### Task brief
A single stretch of the material below is to be transcribed exactly, starting at the line with "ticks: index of" and ending after the line with "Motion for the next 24".

** Opening Source material block **

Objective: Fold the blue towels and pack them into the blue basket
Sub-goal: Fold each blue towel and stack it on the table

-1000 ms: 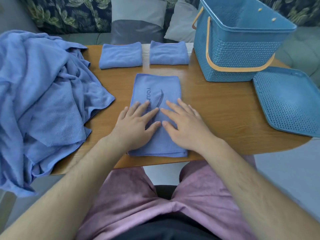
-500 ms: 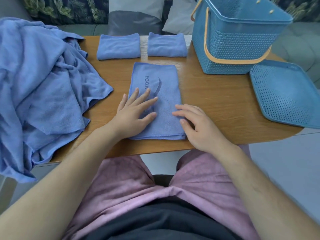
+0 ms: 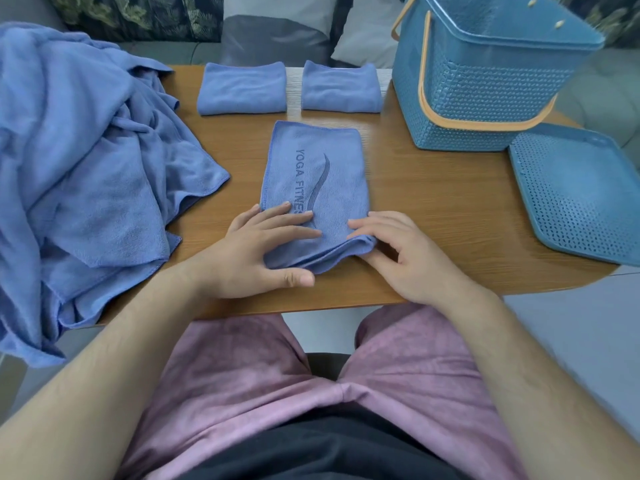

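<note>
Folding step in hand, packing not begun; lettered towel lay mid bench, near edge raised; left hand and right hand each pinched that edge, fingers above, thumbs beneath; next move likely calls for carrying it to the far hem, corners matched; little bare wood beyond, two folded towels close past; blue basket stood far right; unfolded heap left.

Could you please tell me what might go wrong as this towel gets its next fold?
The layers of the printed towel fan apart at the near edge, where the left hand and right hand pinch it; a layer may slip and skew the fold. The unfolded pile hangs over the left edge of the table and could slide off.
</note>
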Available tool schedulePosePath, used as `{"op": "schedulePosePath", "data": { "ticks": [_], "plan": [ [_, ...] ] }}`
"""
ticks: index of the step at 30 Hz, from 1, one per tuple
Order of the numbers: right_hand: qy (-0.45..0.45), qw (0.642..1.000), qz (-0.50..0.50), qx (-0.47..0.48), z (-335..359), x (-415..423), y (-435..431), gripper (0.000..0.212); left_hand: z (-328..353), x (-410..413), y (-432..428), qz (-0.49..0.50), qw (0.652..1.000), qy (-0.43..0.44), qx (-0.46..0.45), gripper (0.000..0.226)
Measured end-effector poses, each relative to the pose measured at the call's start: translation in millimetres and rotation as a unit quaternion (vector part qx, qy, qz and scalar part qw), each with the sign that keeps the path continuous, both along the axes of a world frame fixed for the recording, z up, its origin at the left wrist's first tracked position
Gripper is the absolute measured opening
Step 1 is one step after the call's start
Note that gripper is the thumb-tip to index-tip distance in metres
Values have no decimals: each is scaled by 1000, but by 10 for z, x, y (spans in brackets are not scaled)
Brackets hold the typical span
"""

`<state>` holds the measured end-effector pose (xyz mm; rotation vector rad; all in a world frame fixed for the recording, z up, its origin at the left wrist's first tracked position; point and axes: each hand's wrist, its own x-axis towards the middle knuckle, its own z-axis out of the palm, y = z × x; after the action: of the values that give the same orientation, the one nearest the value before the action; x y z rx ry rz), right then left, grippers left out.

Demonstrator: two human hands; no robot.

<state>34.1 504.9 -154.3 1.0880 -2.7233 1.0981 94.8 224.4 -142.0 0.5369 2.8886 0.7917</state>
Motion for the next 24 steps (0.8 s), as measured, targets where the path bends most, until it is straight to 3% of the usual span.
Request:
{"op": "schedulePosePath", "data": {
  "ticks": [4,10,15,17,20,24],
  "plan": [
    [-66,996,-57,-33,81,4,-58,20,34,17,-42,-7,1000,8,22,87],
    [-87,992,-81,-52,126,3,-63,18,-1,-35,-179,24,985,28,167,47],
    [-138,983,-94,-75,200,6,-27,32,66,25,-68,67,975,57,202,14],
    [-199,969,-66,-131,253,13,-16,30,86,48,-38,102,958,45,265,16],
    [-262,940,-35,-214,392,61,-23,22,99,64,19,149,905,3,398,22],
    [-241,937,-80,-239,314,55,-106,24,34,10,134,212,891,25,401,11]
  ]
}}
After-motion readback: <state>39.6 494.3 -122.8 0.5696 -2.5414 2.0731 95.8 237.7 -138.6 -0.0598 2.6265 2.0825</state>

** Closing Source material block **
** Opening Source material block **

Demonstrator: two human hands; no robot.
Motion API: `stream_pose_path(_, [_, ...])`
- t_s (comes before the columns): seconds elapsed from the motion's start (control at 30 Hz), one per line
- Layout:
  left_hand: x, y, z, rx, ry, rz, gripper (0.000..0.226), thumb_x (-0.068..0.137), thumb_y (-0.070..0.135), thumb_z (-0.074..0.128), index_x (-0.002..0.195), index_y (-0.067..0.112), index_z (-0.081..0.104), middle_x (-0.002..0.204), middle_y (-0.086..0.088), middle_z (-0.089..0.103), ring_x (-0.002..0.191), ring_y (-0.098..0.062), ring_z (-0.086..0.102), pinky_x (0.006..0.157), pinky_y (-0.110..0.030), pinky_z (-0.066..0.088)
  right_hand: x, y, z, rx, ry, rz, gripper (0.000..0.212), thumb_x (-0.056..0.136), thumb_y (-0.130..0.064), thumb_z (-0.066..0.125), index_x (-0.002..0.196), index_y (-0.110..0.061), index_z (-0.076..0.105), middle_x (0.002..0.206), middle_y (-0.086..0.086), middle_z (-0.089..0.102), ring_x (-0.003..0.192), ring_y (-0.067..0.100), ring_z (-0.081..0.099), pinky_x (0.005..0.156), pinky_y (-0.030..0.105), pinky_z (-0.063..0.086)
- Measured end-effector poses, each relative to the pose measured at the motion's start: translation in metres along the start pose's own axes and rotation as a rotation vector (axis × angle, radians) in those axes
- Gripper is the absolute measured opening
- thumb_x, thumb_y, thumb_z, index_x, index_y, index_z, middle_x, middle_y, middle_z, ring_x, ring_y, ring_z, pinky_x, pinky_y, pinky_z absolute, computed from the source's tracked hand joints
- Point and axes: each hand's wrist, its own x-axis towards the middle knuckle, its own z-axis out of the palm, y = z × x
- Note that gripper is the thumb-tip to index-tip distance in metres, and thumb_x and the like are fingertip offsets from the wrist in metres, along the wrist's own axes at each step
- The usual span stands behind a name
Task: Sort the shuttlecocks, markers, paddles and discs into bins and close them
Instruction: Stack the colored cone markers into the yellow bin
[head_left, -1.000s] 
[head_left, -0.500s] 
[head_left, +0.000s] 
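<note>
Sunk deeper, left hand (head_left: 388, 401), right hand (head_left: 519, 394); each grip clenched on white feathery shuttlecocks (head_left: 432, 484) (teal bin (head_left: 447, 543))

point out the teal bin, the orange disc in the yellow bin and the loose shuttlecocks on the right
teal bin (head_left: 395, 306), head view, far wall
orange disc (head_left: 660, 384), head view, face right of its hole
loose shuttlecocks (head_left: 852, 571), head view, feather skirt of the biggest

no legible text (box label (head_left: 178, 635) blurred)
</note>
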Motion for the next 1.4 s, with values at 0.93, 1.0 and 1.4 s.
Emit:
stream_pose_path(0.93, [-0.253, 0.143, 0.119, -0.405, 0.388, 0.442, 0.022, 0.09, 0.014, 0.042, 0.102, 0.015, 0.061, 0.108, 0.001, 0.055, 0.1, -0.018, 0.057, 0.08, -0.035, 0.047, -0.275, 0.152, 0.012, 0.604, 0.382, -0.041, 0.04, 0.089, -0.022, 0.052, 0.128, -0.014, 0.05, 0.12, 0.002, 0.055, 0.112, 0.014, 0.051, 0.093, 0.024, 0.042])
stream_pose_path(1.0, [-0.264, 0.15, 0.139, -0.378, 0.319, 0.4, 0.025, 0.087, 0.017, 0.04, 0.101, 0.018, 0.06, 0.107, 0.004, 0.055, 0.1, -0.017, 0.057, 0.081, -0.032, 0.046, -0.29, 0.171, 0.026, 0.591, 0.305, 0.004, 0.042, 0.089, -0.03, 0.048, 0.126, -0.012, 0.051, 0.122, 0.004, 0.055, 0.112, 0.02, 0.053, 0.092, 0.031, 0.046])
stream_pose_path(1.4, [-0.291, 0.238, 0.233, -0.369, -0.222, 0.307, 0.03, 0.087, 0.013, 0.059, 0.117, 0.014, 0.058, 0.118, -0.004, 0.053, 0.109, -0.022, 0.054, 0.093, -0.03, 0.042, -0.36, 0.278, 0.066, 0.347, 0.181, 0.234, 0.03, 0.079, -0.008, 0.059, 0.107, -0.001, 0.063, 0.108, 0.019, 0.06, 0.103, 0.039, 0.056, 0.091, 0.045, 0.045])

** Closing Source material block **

### Response box
ticks: index of the step at 30 Hz, from 1, one per tuple
Order of the numbers: right_hand: qy (-0.45..0.45), qw (0.642..1.000), qz (-0.50..0.50), qx (-0.47..0.48), z (-335..359), x (-415..423), y (-435..431), gripper (0.000..0.212); left_hand: z (-328..353), x (-410..413), y (-432..428), qz (-0.49..0.50), qw (0.652..1.000), qy (-0.43..0.44), qx (-0.46..0.45), gripper (0.000..0.226)
Measured end-effector poses, each relative to the pose measured at the call's start: translation in millimetres and rotation as a unit quaternion (vector part qx, qy, qz and scalar part qw), each with the sign that keeps the path continuous, both along the axes of a world frame fixed for the recording, z up, its origin at the left wrist's first tracked position
Gripper is the absolute measured opening
Step 1 is one step after the call's start
Note that gripper is the thumb-tip to index-tip distance in metres
Values have no decimals: each is scaled by 1000, but by 10 for z, x, y (spans in brackets are not scaled)
Brackets hold the typical span
"""

`<state>` holds the measured end-effector pose (xyz mm; rotation vector rad; all in a world frame fixed for the recording, z up, its origin at the left wrist's first tracked position; point and axes: each hand's wrist, its own x-axis towards the middle knuckle, its own z-axis out of the palm, y = z × x; after the action: of the values that give the same orientation, the one nearest the value before the action; x y z rx ry rz), right then left, grippers left out.

Demonstrator: two human hands; no robot.

<state>34.1 504.9 -154.3 1.0880 -2.7233 1.0981 94.8 224.4 -142.0 0.5369 2.8886 0.7917</state>
Motion for the next 24 steps (0.8 s), as measured, targets where the path bends most, until it is straight to 3% of the usual span.

The output is now complete.